A Primer on the Church Fathers by Joe Gallegos
"Remove not the ancient landmark which your fathers have set"(Prov. 22:28 RSV)
Protestant Evangelical Christians often gain a keener understanding of Holy Writ either by a private reading of Scripture or by listening to or reading various interpretations of Scripture through various ministrations of the church such as a Bible study or a Sunday sermon. Many of the interpretations are harmonious with the historic tenants of the Holy Catholic Apostolic Church and some contradictory. Nevertheless, this is the primary vehicle through which many Evangelicals learn Christian doctrines and morals. Therefore, why not take advantage of a Bible study or a sermon by listening to the written words of a disciple of an Apostle or their immediate descendants rather than from someone who is 20 centuries removed from the Apostles? This is the case when one delves in the writings and faith of the early Church Fathers.
Who are these guys(and gals) called The Church Fathers?
The Church Fathers is a titled bestowed on men (and some women such as Egeria of Spain fl AD 448) in the ancient Church that are united by four trademarks: (1) a rigid orthodoxy in doctrine, (2) an exemplary holy life, (3) approval in the Church, and (4) antiquity. Today, some ecclesiastical writers are bestowed this title who have partially fulfilled these marks( e.g. Tertullian, Origen and Eusebius of Caesarea). These writers are included due to their invaluable service to the Church. The majority of the Church Fathers were bishops, a few held a lower clerical rank such as St. Jerome, and fewer yet, were laymen such as Clement of Alexandria and perhaps Tertullian of Carthage. In the Catholic Church the period of antiquity ends with St. John Damascene (d AD 749) in the East and with St. Gregory the Great(d AD 604) or St. Isidore of Seville (d AD 636) in the West, hence the patristic age spans 7 centuries.

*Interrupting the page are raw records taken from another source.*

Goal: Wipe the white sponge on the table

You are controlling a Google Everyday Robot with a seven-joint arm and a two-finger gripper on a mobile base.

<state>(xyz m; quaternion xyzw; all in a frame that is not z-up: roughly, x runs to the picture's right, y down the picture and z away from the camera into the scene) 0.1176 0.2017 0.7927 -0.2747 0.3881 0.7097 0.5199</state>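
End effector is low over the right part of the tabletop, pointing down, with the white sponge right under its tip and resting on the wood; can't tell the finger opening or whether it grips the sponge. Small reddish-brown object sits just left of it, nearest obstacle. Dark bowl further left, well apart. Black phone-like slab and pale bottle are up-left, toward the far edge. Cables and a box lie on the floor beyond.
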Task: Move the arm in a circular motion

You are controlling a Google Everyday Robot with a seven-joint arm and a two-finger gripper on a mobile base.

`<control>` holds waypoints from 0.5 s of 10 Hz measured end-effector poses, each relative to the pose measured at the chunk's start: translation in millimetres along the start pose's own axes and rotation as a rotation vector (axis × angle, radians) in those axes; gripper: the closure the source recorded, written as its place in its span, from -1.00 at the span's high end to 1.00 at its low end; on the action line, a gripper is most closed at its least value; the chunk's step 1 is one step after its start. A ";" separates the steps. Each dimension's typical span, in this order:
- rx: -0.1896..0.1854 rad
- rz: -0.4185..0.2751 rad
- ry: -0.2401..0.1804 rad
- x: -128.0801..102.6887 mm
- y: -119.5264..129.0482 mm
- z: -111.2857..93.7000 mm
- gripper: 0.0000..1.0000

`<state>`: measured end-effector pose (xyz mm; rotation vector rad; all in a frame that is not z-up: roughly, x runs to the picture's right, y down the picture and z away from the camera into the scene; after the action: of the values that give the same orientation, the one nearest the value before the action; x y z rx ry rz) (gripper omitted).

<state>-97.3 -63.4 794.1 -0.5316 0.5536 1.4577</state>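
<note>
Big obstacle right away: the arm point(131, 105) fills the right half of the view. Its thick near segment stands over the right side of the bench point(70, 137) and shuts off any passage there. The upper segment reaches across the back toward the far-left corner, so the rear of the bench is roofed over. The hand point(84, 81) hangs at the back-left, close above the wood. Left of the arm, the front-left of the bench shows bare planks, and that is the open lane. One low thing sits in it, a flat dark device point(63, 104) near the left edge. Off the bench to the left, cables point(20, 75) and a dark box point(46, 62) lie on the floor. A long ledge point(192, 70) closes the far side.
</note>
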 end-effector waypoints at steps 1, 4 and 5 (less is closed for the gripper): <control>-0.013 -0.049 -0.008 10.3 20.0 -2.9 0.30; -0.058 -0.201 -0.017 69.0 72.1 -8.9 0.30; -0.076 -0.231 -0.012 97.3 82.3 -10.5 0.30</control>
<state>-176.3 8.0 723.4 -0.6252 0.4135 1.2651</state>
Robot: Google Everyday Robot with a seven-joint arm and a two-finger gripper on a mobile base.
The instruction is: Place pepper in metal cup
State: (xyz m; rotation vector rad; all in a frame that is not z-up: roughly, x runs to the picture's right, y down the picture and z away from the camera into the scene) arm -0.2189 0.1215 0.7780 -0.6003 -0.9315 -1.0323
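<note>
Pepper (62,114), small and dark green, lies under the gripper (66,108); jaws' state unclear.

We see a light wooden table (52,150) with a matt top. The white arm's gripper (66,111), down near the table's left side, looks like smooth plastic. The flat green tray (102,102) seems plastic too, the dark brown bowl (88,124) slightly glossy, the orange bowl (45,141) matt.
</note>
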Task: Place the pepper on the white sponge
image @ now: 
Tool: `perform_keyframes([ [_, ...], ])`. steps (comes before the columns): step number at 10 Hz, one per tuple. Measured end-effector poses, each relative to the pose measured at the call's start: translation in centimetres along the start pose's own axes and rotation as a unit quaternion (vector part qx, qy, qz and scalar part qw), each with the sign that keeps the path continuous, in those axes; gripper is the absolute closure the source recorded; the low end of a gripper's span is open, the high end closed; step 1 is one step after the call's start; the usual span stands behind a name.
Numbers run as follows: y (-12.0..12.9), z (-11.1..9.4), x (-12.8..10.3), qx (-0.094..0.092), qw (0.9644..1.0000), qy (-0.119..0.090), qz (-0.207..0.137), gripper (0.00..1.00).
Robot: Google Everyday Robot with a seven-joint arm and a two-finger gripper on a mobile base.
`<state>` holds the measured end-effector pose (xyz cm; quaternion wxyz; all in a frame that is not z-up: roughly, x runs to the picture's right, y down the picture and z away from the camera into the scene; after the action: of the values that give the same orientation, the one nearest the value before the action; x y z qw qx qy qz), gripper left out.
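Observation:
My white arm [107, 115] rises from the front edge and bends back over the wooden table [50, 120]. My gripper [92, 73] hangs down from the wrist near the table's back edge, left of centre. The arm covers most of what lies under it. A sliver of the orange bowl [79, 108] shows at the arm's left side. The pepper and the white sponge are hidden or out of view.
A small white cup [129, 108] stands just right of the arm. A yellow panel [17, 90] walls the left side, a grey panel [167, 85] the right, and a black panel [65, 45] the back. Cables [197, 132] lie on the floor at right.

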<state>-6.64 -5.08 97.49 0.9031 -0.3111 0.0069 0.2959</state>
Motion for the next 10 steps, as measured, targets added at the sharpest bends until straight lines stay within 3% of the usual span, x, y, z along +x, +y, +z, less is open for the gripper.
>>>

St. Epiphanius provides us with this classic understanding of Church Father, he writes:
"Now of these which is wiser? This deceived man (Aerius) who has just now obtained notoriety, and who is still living; or they who were witnesses before us, who held before us the tradition in(or for) the church, and who themselves had received it from their fathers, whose fathers again had learnt it from their forefathers, even as the church, having received the true faith from its fathers, retains it, together with the traditions, even unto this day."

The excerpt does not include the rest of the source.